TASK BRIEF
Instruction for the entries below: return the part that opens with the line containing "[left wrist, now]" and closes with the line containing "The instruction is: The", exactly, and no pictures.

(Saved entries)
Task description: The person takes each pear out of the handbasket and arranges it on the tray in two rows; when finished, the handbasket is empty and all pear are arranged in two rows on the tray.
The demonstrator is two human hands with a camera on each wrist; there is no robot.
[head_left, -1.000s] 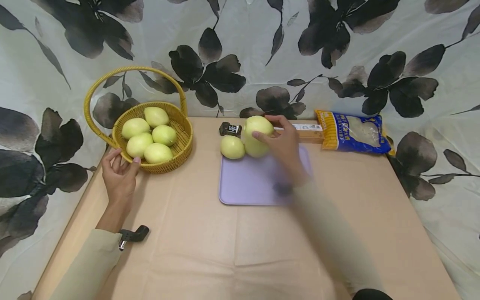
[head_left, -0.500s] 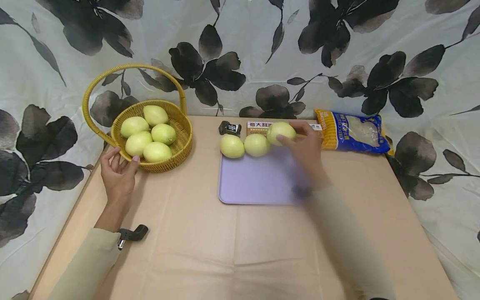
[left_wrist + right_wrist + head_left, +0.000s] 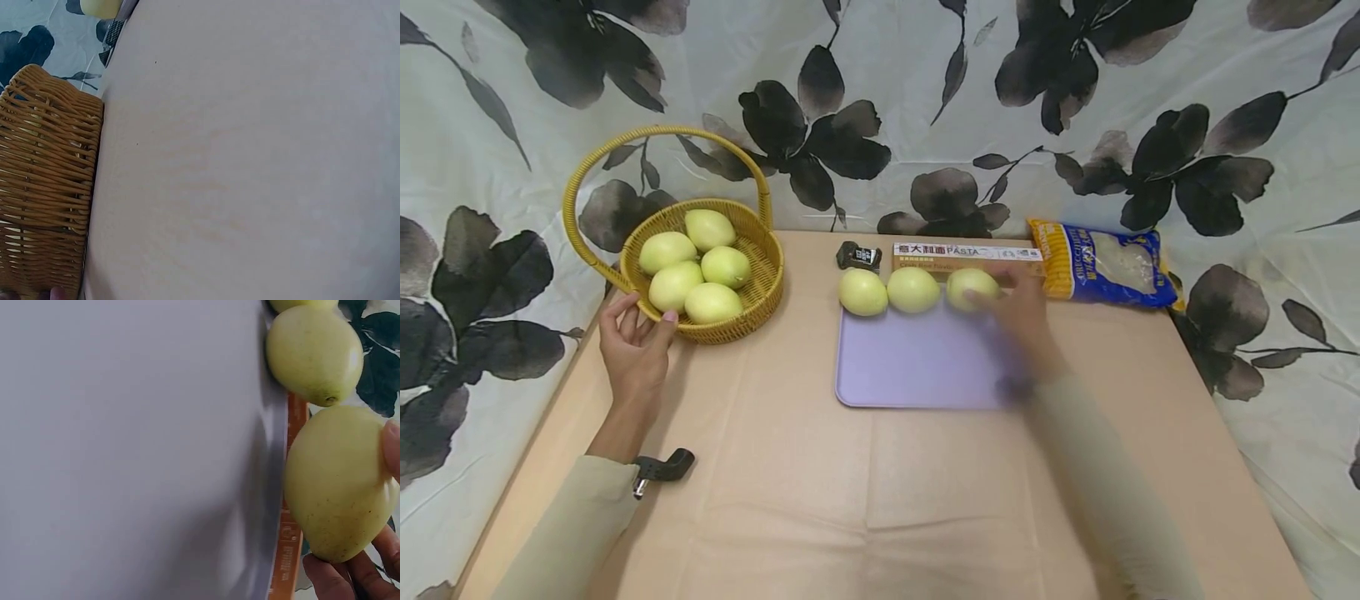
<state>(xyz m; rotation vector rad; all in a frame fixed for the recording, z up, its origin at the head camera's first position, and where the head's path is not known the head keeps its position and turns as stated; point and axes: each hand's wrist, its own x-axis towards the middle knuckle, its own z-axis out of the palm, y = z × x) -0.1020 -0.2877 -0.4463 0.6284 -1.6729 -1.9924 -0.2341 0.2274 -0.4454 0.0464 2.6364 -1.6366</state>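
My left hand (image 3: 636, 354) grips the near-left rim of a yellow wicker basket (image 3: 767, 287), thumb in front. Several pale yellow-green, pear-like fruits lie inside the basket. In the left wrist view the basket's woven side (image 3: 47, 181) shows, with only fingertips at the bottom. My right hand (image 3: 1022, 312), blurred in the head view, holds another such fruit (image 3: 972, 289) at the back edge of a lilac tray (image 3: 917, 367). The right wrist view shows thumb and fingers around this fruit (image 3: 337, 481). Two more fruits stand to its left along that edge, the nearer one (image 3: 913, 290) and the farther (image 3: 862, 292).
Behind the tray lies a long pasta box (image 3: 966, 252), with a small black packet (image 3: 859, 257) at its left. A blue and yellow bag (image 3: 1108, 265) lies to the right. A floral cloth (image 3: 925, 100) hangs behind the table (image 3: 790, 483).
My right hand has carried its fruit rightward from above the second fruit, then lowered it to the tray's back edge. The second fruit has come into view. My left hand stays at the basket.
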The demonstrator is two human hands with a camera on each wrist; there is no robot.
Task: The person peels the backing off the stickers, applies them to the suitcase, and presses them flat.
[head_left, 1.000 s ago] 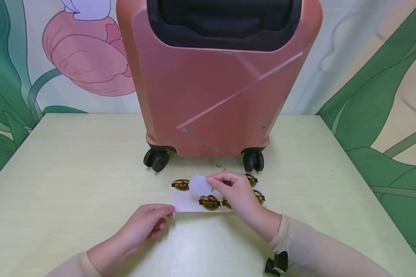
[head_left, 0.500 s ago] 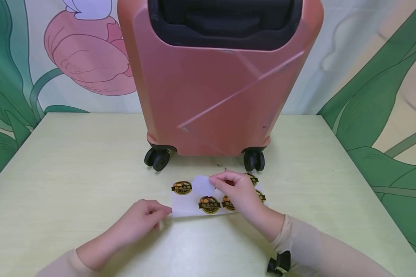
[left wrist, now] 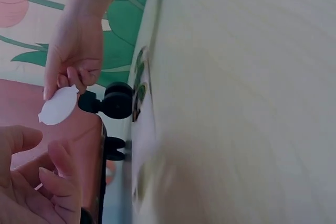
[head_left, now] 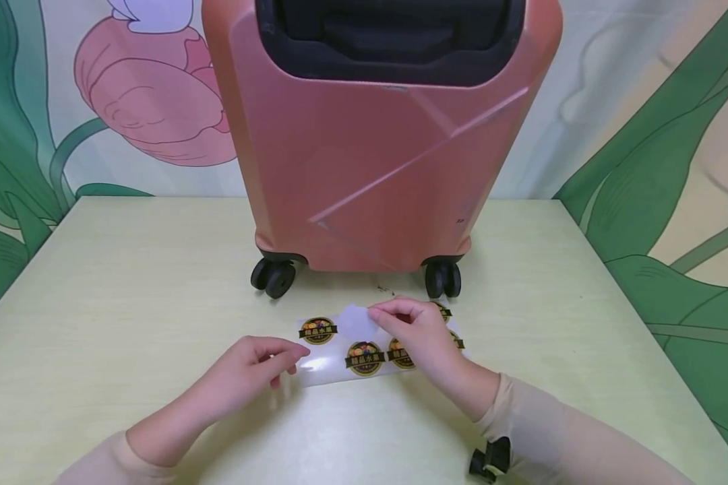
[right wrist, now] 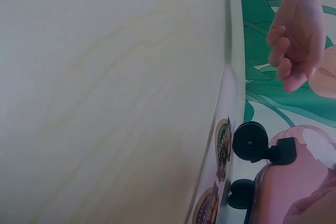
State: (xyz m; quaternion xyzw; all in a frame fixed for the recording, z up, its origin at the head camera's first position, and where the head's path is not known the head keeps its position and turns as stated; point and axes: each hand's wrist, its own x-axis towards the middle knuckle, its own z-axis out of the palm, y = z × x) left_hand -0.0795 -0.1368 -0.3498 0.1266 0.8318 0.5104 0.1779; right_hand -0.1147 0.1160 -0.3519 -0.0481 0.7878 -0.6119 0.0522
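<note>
My right hand (head_left: pixel 421 337) pinches a round sticker (head_left: pixel 358 323) by its edge, the plain white back showing. In the left wrist view, this sticker (left wrist: pixel 59 107) is lifted well clear of the table. Below it lies a white sticker sheet (head_left: pixel 327 369) bearing several black-and-gold oval fruit labels; the right hand covers part of it. My left hand (head_left: pixel 249 377) hovers at the sheet's left end, its fingers loosely bent. Seen from the left wrist, this hand (left wrist: pixel 39 187) has nothing between thumb and fingers.
A pink hard-shell suitcase (head_left: pixel 376 175) stands upright on black wheels (head_left: pixel 274 277) just behind the sheet. It rests on a pale wooden table (head_left: pixel 127 289). Behind hangs a backdrop (head_left: pixel 152 114) with painted flowers and leaves. A black device (head_left: pixel 491 459) sits at the right sleeve.
The left hand has let go of the sheet's left corner and risen slightly; the sheet's left end has shifted a little toward me. The right hand keeps its pinch on the sticker, moving slightly right.
</note>
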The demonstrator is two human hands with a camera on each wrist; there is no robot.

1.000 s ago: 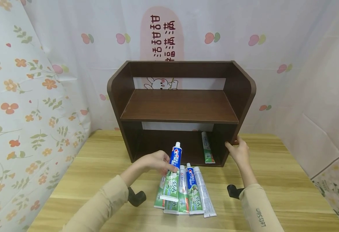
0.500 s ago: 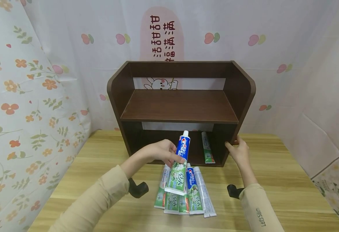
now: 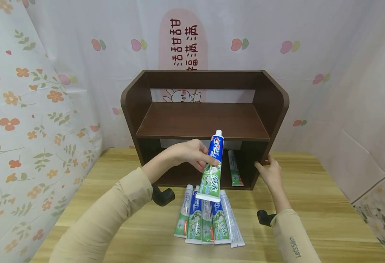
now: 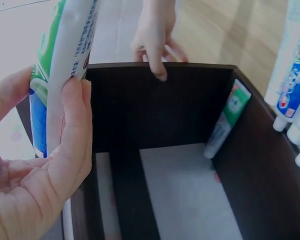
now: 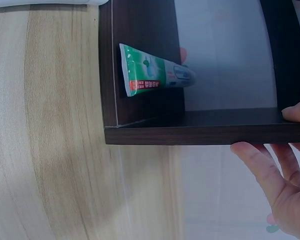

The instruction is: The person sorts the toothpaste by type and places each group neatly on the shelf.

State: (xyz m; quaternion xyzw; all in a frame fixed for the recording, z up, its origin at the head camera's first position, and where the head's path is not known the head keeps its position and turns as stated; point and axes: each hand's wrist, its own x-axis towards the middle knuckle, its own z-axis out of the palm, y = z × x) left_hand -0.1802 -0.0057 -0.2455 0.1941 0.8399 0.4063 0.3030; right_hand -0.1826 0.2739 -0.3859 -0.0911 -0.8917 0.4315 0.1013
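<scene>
My left hand point(image 3: 192, 154) pinches a blue, green and white toothpaste tube point(image 3: 211, 179) between thumb and fingers, cap end up. The tube is in front of the lower compartment of a dark brown two-tier shelf point(image 3: 205, 118), its cap overlapping the middle board in the head view. With the thumb inside and the fingers outside, my right hand point(image 5: 285, 185) grips the shelf's right side panel point(image 5: 205, 135). Inside the lower compartment, near that panel, lies a green and white toothpaste tube point(image 5: 147, 72), cap toward the back.
Several toothpaste tubes point(image 3: 193, 223) lie fanned side by side on the wooden table point(image 3: 139, 233) before the shelf. A black curved piece point(image 3: 162, 196) shows by the left wrist, another point(image 3: 265, 218) by the right. Patterned curtains point(image 3: 37, 109) hang behind and at the sides.
My left hand has lifted the toothpaste tube from over the row on the table, up and to the right, toward the shelf's lower compartment. My right hand keeps its place on the side panel.
</scene>
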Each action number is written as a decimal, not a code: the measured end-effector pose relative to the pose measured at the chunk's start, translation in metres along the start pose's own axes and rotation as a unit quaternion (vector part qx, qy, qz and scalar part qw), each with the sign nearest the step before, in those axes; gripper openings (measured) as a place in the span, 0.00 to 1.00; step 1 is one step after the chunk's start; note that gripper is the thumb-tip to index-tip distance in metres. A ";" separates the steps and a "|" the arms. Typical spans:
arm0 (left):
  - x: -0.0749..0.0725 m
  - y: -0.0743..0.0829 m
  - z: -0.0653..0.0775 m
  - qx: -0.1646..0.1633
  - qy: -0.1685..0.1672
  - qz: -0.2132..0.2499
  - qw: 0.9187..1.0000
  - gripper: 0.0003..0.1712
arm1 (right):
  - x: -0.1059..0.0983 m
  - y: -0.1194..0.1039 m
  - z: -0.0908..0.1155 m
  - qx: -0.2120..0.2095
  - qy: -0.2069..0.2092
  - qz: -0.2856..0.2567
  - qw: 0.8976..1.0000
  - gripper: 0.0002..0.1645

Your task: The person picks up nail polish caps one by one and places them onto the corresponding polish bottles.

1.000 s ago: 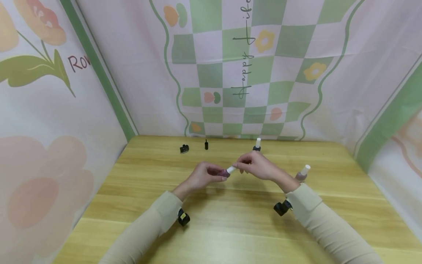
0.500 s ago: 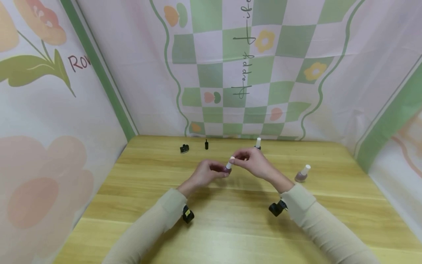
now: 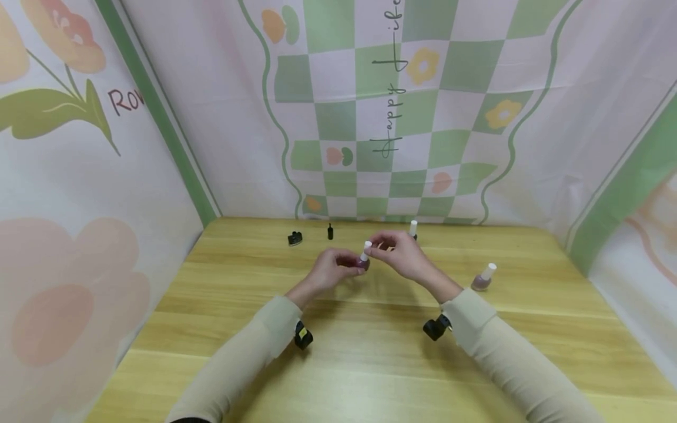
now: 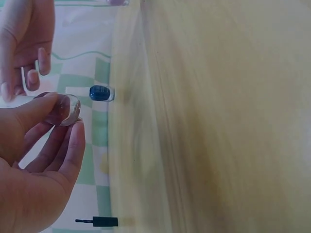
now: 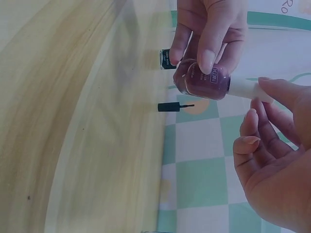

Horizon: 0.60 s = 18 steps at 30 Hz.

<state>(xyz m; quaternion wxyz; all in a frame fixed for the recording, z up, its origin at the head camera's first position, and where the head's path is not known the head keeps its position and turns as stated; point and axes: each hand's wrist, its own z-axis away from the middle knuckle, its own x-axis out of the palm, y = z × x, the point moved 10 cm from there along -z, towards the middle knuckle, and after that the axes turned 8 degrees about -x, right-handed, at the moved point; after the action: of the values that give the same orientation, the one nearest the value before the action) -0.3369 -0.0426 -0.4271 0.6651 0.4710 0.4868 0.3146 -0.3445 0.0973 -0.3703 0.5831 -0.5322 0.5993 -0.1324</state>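
Note:
My left hand (image 3: 330, 268) grips a mauve nail polish bottle (image 5: 208, 80) by its glass body, thumb over the printed label. Its white cap (image 5: 242, 89) sits on the neck, and my right hand (image 3: 400, 254) pinches that cap between thumb and fingers. In the head view the bottle stands nearly upright, above the middle of the table. Part of the glass is hidden behind the left fingers. In the left wrist view the clear base of the bottle (image 4: 73, 110) points toward the table side.
At the back left lie a small dark bottle (image 3: 295, 238) and, beside it, a black brush cap (image 3: 330, 233) with its brush up. Behind the right hand stands a dark blue polish bottle (image 4: 100, 93). Another mauve bottle (image 3: 482, 282) with a white cap is at the right. A patterned curtain (image 3: 338, 117) borders the table.
The bottle has gone from strongly tilted to nearly upright. Both hands have shifted slightly toward the back of the table, the right one also leftward, its fingers staying at the cap.

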 end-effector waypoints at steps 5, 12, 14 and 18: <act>-0.005 0.002 -0.005 0.013 0.003 -0.007 1.000 0.10 | 0.001 0.000 -0.005 0.002 0.003 -0.007 1.000 0.14; -0.014 0.013 -0.012 0.039 0.013 -0.021 0.999 0.10 | 0.000 0.002 -0.013 0.005 0.013 -0.008 1.000 0.15; -0.016 0.014 -0.014 0.042 0.016 -0.025 0.999 0.10 | 0.000 0.002 -0.015 0.006 0.014 -0.008 1.000 0.15; -0.019 0.015 -0.019 0.041 0.025 -0.027 0.998 0.11 | 0.000 0.003 -0.018 0.012 0.017 -0.005 1.000 0.15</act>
<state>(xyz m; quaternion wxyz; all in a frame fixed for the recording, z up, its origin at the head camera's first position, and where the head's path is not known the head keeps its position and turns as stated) -0.3607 -0.0478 -0.4082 0.6412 0.4762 0.5285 0.2877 -0.3606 0.0900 -0.3673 0.5785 -0.5259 0.6049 -0.1515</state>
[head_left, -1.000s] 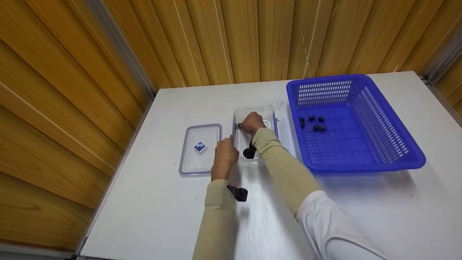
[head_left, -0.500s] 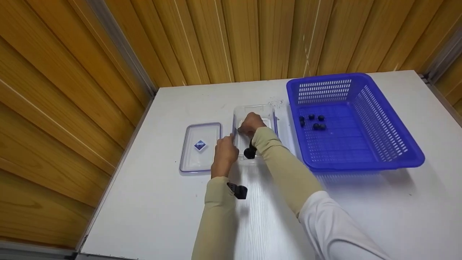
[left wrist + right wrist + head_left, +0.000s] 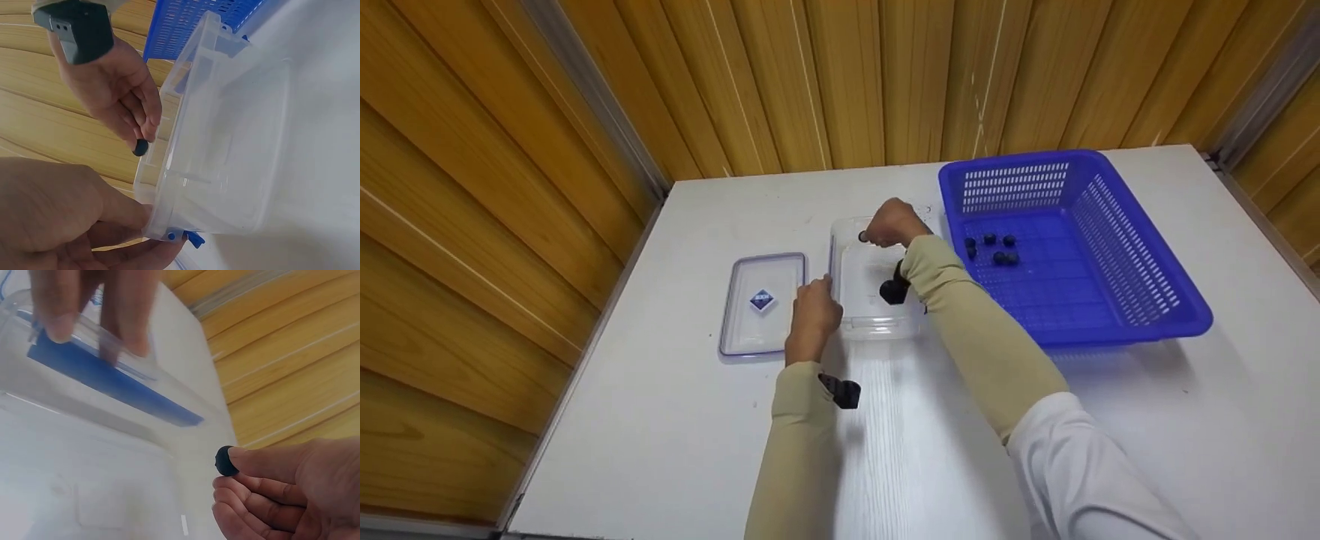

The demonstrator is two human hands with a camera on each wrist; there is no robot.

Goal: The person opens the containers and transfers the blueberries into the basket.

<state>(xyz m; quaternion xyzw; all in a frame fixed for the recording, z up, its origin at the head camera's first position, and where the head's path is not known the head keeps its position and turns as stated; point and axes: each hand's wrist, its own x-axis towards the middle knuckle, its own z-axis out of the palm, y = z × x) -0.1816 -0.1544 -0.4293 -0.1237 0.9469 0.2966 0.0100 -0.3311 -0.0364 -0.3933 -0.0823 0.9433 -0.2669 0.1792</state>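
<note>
My right hand (image 3: 894, 221) pinches a small dark round fruit, apparently a blueberry (image 3: 225, 461), between thumb and fingertips. It is over the far end of a clear plastic container (image 3: 877, 324). In the left wrist view the same blueberry (image 3: 140, 147) shows beyond the container's upper rim. With thumb on one side and fingers on the other, my left hand (image 3: 816, 311) grips the container's left wall near a blue clip (image 3: 194, 239). Seen from the right wrist, a long blue clip (image 3: 118, 385) hangs along that wall, under the left fingers.
A clear lid (image 3: 741, 334) with a blue diamond label lies flat to the left of the container. On the right stands a large blue basket (image 3: 1117, 334) with several dark blueberries (image 3: 1000, 258) on its floor. A wood-plank wall (image 3: 855, 90) rises behind the white table (image 3: 660, 420).
My right hand has moved up and away from the middle of the container to its far end, carrying the blueberry. The left hand stays on the container's wall. The head view has shifted slightly.
</note>
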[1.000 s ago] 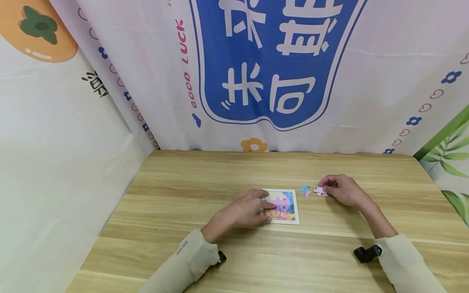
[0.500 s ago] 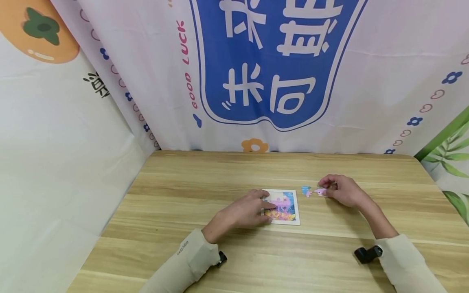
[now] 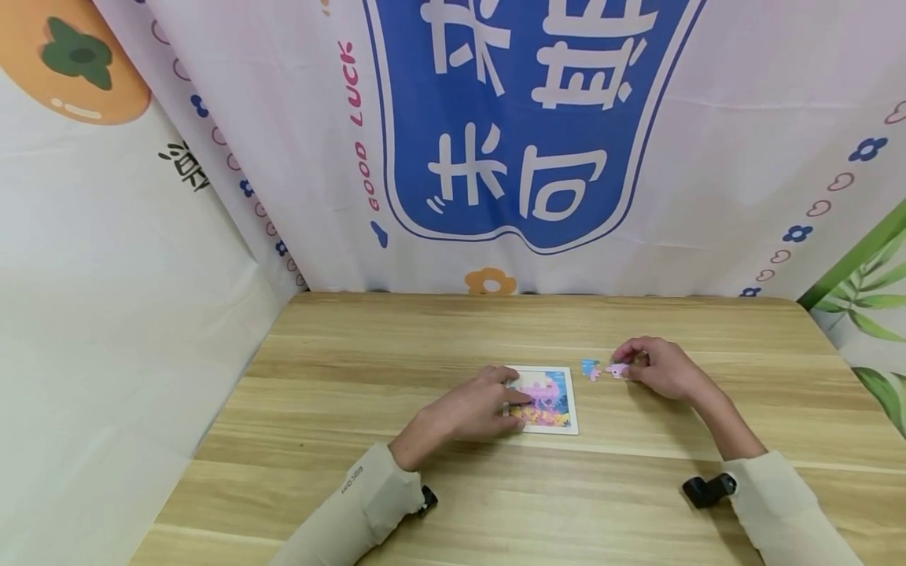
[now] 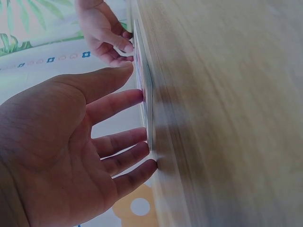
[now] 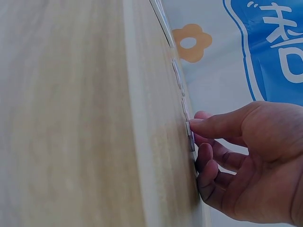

ANSWER TO THIS PROBLEM
[left wrist, now] 
[head_left, now] 
[right wrist, now] 
State: (xyz m; quaternion xyzw; all in a frame fixed for the recording, z up, its origin at the head camera's first position, and where the head's path is not known the head keeps its position and turns as stated; point and axes: each hand's wrist, its own x-axis towards the middle knuckle, its own z-axis out of the palm, y = z × x) left_hand -0.0795 -0.1368 -0.3498 0.1266 0.8318 0.5104 0.1779; right_hand -0.1147 0.1160 -0.3519 -0.0481 0.7878 -0.6119 0.0522
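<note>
My right hand (head_left: pixel 421 337) pinches a round sticker (head_left: pixel 358 323) by its edge, the plain white back showing. In the left wrist view, this sticker (left wrist: pixel 59 107) is lifted well clear of the table. Below it lies a white sticker sheet (head_left: pixel 327 369) bearing several black-and-gold oval fruit labels; the right hand covers part of it. My left hand (head_left: pixel 249 377) hovers at the sheet's left end, its fingers loosely bent. Seen from the left wrist, this hand (left wrist: pixel 39 187) has nothing between thumb and fingers.
A pink hard-shell suitcase (head_left: pixel 376 175) stands upright on black wheels (head_left: pixel 274 277) just behind the sheet. It rests on a pale wooden table (head_left: pixel 127 289). Behind hangs a backdrop (head_left: pixel 152 114) with painted flowers and leaves. A black device (head_left: pixel 491 459) sits at the right sleeve.
The left hand has let go of the sheet's left corner and risen slightly; the sheet's left end has shifted a little toward me. The right hand keeps its pinch on the sticker, moving slightly right.
</note>
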The demonstrator is two human hands with a camera on each wrist; there is no robot.

1.000 s ago: 
0.500 s ago: 
now: 
now: 
now: 

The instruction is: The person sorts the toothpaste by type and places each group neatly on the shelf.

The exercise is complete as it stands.